The KTUU piece talks about people's outrage over their voting record being circulated like this.  This is public information, though it's tricky for members of the public to get it.  I know parties and candidates pay for lists of people's voting records.  I'm trying to think about reasons why people's voting record (whether they voted, not how they voted) should be kept secret or made public like this.  Would more people vote if this information was readily available?  I'm guessing they would.

But then this led to the backers of Opportunity Alliance PAC - mainly Paul Singer.  Now, he's an interesting person and I'll focus on that in another post soon. 

The Boot

A year ago I wrote about exercises I was doing in hopes of healing my heel and being able to run again.

Since then, despite the exercises, my heel's still a problem.  Most of the time I can walk without any more than a slight pressure that reminds me not to run.  I've substituted biking for running, but it's just not the same.

Once in a while the heel gets inflamed and becomes a serious hassle.  So I finally went back to the podiatrist.

He wasn't encouraging.  I'd done all the physical therapy exercises and it hadn't improved things. They were supposed to strengthen the calf muscles to take pressure off the Achilles tendon.  There's also a bone spur that the exercises weren't going to help and might be irritating the tendon. Well, he says surgery will fix it, probably, but no guarantees.  Naturally, I'm not too excited about that option and reminded him that he'd said a boot was the next step.  He doesn't hold out much hope for the boot, but it could help.  Since it's not urgent and I don't really see a good time in the near future for recovery, and since I need to do more research, I opted to try the boot.  This one is a product of Iceland.  Lots of velcro and the blue ball is a pump to tighten it more with air.

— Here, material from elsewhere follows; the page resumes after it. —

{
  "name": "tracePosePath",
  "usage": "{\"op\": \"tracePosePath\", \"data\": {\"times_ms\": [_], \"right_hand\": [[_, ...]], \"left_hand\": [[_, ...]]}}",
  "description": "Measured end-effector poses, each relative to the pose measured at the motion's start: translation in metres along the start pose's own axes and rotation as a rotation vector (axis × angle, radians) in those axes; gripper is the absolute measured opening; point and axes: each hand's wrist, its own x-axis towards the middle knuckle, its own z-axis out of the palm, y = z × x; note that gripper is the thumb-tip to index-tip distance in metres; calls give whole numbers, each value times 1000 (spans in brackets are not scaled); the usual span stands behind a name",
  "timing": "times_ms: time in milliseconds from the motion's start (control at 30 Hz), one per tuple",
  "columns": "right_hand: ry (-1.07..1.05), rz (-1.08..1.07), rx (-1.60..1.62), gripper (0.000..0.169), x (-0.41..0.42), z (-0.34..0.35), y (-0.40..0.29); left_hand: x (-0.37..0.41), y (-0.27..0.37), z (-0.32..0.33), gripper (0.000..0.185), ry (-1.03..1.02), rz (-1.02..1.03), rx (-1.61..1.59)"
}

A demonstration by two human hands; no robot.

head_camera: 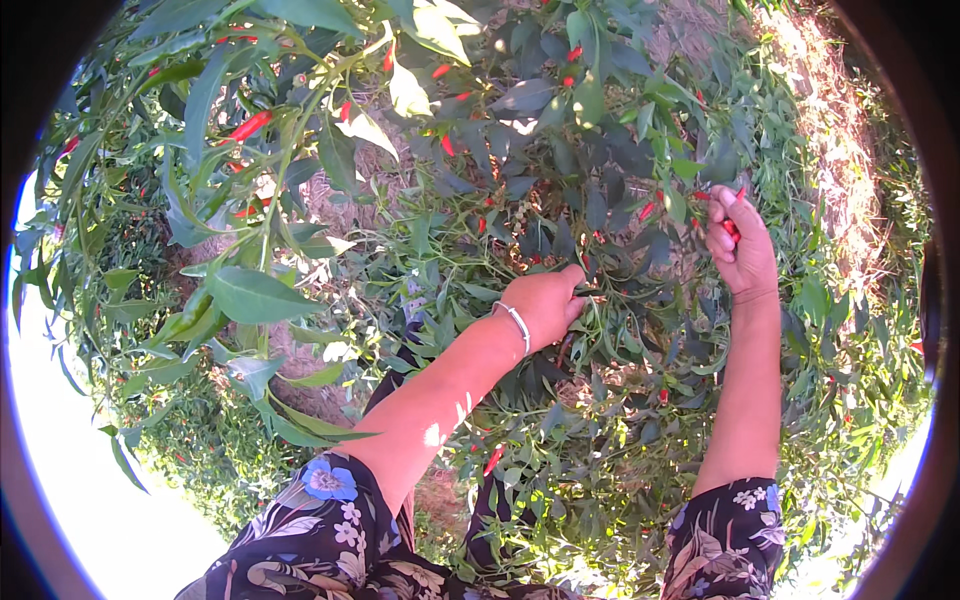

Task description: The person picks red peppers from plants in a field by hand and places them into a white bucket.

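My right hand [739,241] is curled around red chili peppers [730,229], some showing between the fingers. Another red chili tip [741,193] shows at the thumb. My left hand [541,301], with a silver bangle [517,328] at the wrist, reaches into the chili plant [622,300] in the middle. Its thumb and forefinger are among thin stems and leaves, which hide what lies between them. Just beyond its fingertips hangs a red chili [586,262]. More red chilies [646,211] hang left of my right hand.
A tall leafy chili branch [281,172] rises close to the camera on the left, bearing a red chili [250,126]. Dry straw-like ground [832,150] runs along the right. Another red chili [494,459] hangs low, near my legs.
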Motion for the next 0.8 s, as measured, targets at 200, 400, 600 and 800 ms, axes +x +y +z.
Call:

I took it with me to LA in September and did short term tests.  I could walk on it ok, but after a few days my knee hurt.  When you change your gait radically, other parts have to compensate.

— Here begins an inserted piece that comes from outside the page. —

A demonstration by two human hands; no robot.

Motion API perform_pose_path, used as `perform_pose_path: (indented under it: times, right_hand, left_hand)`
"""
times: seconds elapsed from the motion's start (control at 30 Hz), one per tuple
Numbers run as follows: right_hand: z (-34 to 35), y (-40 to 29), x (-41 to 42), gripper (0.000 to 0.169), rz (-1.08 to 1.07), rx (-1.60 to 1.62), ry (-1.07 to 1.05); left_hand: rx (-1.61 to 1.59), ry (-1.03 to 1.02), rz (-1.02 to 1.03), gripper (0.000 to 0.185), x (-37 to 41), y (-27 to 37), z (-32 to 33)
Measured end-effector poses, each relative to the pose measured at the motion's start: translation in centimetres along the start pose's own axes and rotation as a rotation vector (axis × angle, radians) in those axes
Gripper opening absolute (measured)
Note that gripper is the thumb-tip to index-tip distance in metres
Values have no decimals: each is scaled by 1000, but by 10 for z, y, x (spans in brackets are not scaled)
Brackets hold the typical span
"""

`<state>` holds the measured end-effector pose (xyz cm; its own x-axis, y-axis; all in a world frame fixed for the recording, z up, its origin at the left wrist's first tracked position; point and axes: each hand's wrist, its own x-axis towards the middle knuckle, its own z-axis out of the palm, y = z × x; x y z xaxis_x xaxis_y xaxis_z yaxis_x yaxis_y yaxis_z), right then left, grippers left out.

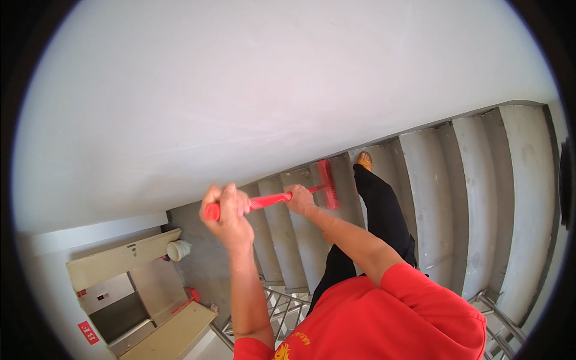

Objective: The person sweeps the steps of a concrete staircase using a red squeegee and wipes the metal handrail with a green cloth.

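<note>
My left hand [229, 220] is closed around the top end of a red broom handle [270, 200]. Farther down the same handle, my right hand [300, 199] grips it. The broom head [328, 184], with red bristles, is down at a grey stair step close to the wall. It looks slightly blurred. My foot in an orange-yellow sandal [365, 159] stands on a step just right of the broom head. Part of my other foot is hidden behind my right arm.
Grey concrete steps [434, 189] run along a pale wall [270, 90]. A metal railing [288, 303] borders their other side. On the landing [202, 252] at lower left are a whitish bucket [178, 250], a red long-handled dustpan [192, 294] and an open doorway with beige doors [126, 258].
</note>
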<state>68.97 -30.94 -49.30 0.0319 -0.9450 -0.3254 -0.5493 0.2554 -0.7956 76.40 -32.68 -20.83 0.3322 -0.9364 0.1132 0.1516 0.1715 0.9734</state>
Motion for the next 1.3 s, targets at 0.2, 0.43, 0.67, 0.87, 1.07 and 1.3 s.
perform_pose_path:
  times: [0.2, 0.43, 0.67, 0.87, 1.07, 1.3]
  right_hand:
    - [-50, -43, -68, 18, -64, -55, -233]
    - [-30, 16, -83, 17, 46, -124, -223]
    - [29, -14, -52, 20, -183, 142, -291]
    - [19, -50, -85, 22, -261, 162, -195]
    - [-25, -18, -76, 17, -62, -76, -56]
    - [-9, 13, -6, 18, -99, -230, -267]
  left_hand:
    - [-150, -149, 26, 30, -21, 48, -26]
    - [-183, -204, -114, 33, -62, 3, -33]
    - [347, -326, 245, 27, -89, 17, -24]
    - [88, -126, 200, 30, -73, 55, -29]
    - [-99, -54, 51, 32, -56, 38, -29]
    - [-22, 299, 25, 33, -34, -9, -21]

So I started my four weeks for real not quite two weeks ago.  I thought I had a month at home to do this.  Did expect this last short trip to see my mom.  It started with six days of a corticosteroid.  I can't find anything online that explains exactly what the med was supposed to do. What I recall the doctor saying was it makes the muscle more pliable.  The boot is supposed to keep my heel from moving and it is pretty snug.  The boot's on all day except for the shower and driving - since it's my right foot.  And I'm not biking during this period.

Two weeks into full time boot and so far so good.  The test period was a good warning to be aware of how I'm compensating and this time there's been no knee problem or other issues.  TSA wasn't happy with my boot. When they rubbed the chemical tester on the boot, it tested positive.  Coming home, I just took it off and put it on the conveyor belt and walked very gently through the scanner.  I must have looked pitiful because the TSA guy asked if I could lift my arms for the scanner.

When I take it off at night, my foot feels good.  And I look at all the people around me who walk around without thinking how amazing it is to be able to walk.  They just take it for granted, as I have all my life.  And that's how it should be.  But it is a blessing that you realize only when you lose it. I wrote a post on that two years ago. 

 And I'm still very appreciative that my problem is relatively minor.  It could be a lot worse.  But I still have lots of research to do before I consent to surgery if this doesn't work.